- [What is required]: Output the records that follow, keeping every line exactly as it is.

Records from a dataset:
^^^^^^^^
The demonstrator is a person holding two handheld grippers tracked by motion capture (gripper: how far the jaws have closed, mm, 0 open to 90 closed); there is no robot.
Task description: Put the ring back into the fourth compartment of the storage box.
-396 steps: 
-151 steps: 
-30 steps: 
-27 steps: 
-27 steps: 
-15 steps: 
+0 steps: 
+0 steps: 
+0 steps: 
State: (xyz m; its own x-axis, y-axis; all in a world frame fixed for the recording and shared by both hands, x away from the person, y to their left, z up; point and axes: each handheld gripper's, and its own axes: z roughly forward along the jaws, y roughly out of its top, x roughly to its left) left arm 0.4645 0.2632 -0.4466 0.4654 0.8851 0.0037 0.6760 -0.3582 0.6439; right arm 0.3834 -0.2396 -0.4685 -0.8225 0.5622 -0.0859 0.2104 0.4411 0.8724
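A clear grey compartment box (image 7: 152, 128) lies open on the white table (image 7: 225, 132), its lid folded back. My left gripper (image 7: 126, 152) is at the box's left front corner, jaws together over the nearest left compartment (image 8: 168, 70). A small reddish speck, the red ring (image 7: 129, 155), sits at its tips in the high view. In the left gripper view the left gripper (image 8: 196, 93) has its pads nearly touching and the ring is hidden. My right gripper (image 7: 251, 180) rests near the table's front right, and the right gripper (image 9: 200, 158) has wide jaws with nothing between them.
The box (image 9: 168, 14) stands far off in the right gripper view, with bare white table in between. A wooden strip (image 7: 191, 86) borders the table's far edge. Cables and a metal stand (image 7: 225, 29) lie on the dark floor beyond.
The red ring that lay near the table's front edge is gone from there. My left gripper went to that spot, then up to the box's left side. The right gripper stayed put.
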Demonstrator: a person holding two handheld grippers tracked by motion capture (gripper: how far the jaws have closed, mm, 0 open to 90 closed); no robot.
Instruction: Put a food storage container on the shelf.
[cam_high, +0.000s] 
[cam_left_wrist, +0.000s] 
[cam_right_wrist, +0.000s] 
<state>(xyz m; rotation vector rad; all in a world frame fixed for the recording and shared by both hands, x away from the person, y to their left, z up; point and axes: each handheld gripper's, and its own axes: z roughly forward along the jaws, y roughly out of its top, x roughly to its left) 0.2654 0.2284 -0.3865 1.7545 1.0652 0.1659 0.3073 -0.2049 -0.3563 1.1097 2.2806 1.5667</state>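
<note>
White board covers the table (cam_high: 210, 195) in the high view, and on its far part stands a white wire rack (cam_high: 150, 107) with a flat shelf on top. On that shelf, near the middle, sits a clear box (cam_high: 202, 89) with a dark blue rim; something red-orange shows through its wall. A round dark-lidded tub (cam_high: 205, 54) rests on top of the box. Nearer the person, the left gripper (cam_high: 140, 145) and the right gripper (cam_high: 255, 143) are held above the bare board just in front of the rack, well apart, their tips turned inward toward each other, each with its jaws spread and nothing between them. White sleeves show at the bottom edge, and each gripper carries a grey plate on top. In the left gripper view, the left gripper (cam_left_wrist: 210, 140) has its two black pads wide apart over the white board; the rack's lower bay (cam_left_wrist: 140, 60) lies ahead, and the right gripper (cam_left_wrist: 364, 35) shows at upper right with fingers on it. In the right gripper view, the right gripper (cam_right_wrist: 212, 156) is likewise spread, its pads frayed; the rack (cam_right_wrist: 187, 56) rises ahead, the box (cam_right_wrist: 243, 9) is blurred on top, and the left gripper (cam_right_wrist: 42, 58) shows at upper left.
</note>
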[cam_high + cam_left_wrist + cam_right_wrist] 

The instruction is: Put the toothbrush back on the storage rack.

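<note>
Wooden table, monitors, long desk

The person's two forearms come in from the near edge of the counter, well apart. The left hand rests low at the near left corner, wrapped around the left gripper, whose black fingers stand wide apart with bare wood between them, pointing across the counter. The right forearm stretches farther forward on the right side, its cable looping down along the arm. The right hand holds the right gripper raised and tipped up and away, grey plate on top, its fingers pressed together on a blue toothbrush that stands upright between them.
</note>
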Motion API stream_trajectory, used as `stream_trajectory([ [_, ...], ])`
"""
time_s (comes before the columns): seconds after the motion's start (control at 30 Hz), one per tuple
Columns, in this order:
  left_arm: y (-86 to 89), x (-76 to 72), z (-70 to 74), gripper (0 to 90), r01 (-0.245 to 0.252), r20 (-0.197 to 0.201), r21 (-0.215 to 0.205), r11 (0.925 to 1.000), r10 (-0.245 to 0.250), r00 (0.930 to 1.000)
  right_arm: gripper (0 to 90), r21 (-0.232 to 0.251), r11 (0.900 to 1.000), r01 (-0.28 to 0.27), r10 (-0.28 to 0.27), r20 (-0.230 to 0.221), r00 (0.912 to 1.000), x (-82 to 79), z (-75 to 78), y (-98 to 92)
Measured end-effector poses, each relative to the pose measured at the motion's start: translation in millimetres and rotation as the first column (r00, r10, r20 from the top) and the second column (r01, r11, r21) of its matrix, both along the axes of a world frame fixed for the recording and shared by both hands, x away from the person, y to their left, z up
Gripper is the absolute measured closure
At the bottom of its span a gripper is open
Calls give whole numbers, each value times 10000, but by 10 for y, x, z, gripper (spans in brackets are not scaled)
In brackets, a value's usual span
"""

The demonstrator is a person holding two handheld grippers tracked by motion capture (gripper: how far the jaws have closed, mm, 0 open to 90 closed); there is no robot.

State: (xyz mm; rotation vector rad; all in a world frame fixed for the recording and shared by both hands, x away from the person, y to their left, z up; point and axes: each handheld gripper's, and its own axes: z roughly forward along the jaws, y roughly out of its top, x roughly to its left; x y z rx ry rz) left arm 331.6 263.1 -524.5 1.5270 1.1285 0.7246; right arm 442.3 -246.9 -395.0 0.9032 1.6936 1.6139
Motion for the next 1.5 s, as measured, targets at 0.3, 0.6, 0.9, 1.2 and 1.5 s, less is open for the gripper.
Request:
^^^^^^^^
- [Solution for this problem]:
The demonstrator is a person holding two handheld grippers tracked by motion capture (gripper: how far the jaws have closed, mm, 0 open to 90 closed); there is no robot.
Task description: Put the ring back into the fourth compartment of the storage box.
-396 steps: 
-151 steps: 
-30 steps: 
-27 steps: 
-27 steps: 
-15 steps: 
+0 steps: 
+0 steps: 
+0 steps: 
State: (xyz m; its own x-axis, y-axis; all in a world frame fixed for the recording and shared by both hands, x away from the person, y to their left, z up; point and axes: each handheld gripper's, and its own axes: z roughly forward along the jaws, y roughly out of its top, x roughly to its left) left arm 0.4645 0.2632 -0.4466 0.4654 0.8851 0.0037 0.6760 -0.3582 0.6439; right arm 0.3834 -0.2396 -0.4685 -0.8225 0.5622 -0.0859 0.2104 0.4411 0.8724
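A clear grey compartment box (image 7: 152, 128) lies open on the white table (image 7: 225, 132), its lid folded back. My left gripper (image 7: 126, 152) is at the box's left front corner, jaws together over the nearest left compartment (image 8: 168, 70). A small reddish speck, the red ring (image 7: 129, 155), sits at its tips in the high view. In the left gripper view the left gripper (image 8: 196, 93) has its pads nearly touching and the ring is hidden. My right gripper (image 7: 251, 180) rests near the table's front right, and the right gripper (image 9: 200, 158) has wide jaws with nothing between them.
The box (image 9: 168, 14) stands far off in the right gripper view, with bare white table in between. A wooden strip (image 7: 191, 86) borders the table's far edge. Cables and a metal stand (image 7: 225, 29) lie on the dark floor beyond.
The red ring that lay near the table's front edge is gone from there. My left gripper went to that spot, then up to the box's left side. The right gripper stayed put.
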Demonstrator: a person holding two handheld grippers tracked by motion capture (gripper: how far the jaws have closed, mm, 0 open to 90 closed); no robot.
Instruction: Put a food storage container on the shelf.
[cam_high, +0.000s] 
[cam_left_wrist, +0.000s] 
[cam_right_wrist, +0.000s] 
<state>(xyz m; rotation vector rad; all in a world frame fixed for the recording and shared by both hands, x away from the person, y to their left, z up; point and axes: each handheld gripper's, and its own axes: z roughly forward along the jaws, y roughly out of its top, x roughly to its left) 0.2654 0.2284 -0.3865 1.7545 1.0652 0.1659 0.3073 -0.2049 -0.3563 1.1097 2.2806 1.5667</state>
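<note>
White board covers the table (cam_high: 210, 195) in the high view, and on its far part stands a white wire rack (cam_high: 150, 107) with a flat shelf on top. On that shelf, near the middle, sits a clear box (cam_high: 202, 89) with a dark blue rim; something red-orange shows through its wall. A round dark-lidded tub (cam_high: 205, 54) rests on top of the box. Nearer the person, the left gripper (cam_high: 140, 145) and the right gripper (cam_high: 255, 143) are held above the bare board just in front of the rack, well apart, their tips turned inward toward each other, each with its jaws spread and nothing between them. White sleeves show at the bottom edge, and each gripper carries a grey plate on top. In the left gripper view, the left gripper (cam_left_wrist: 210, 140) has its two black pads wide apart over the white board; the rack's lower bay (cam_left_wrist: 140, 60) lies ahead, and the right gripper (cam_left_wrist: 364, 35) shows at upper right with fingers on it. In the right gripper view, the right gripper (cam_right_wrist: 212, 156) is likewise spread, its pads frayed; the rack (cam_right_wrist: 187, 56) rises ahead, the box (cam_right_wrist: 243, 9) is blurred on top, and the left gripper (cam_right_wrist: 42, 58) shows at upper left.
</note>
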[cam_high + cam_left_wrist + cam_right_wrist] 

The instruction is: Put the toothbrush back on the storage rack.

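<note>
Wooden table, monitors, long desk

The person's two forearms come in from the near edge of the counter, well apart. The left hand rests low at the near left corner, wrapped around the left gripper, whose black fingers stand wide apart with bare wood between them, pointing across the counter. The right forearm stretches farther forward on the right side, its cable looping down along the arm. The right hand holds the right gripper raised and tipped up and away, grey plate on top, its fingers pressed together on a blue toothbrush that stands upright between them.
</note>
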Motion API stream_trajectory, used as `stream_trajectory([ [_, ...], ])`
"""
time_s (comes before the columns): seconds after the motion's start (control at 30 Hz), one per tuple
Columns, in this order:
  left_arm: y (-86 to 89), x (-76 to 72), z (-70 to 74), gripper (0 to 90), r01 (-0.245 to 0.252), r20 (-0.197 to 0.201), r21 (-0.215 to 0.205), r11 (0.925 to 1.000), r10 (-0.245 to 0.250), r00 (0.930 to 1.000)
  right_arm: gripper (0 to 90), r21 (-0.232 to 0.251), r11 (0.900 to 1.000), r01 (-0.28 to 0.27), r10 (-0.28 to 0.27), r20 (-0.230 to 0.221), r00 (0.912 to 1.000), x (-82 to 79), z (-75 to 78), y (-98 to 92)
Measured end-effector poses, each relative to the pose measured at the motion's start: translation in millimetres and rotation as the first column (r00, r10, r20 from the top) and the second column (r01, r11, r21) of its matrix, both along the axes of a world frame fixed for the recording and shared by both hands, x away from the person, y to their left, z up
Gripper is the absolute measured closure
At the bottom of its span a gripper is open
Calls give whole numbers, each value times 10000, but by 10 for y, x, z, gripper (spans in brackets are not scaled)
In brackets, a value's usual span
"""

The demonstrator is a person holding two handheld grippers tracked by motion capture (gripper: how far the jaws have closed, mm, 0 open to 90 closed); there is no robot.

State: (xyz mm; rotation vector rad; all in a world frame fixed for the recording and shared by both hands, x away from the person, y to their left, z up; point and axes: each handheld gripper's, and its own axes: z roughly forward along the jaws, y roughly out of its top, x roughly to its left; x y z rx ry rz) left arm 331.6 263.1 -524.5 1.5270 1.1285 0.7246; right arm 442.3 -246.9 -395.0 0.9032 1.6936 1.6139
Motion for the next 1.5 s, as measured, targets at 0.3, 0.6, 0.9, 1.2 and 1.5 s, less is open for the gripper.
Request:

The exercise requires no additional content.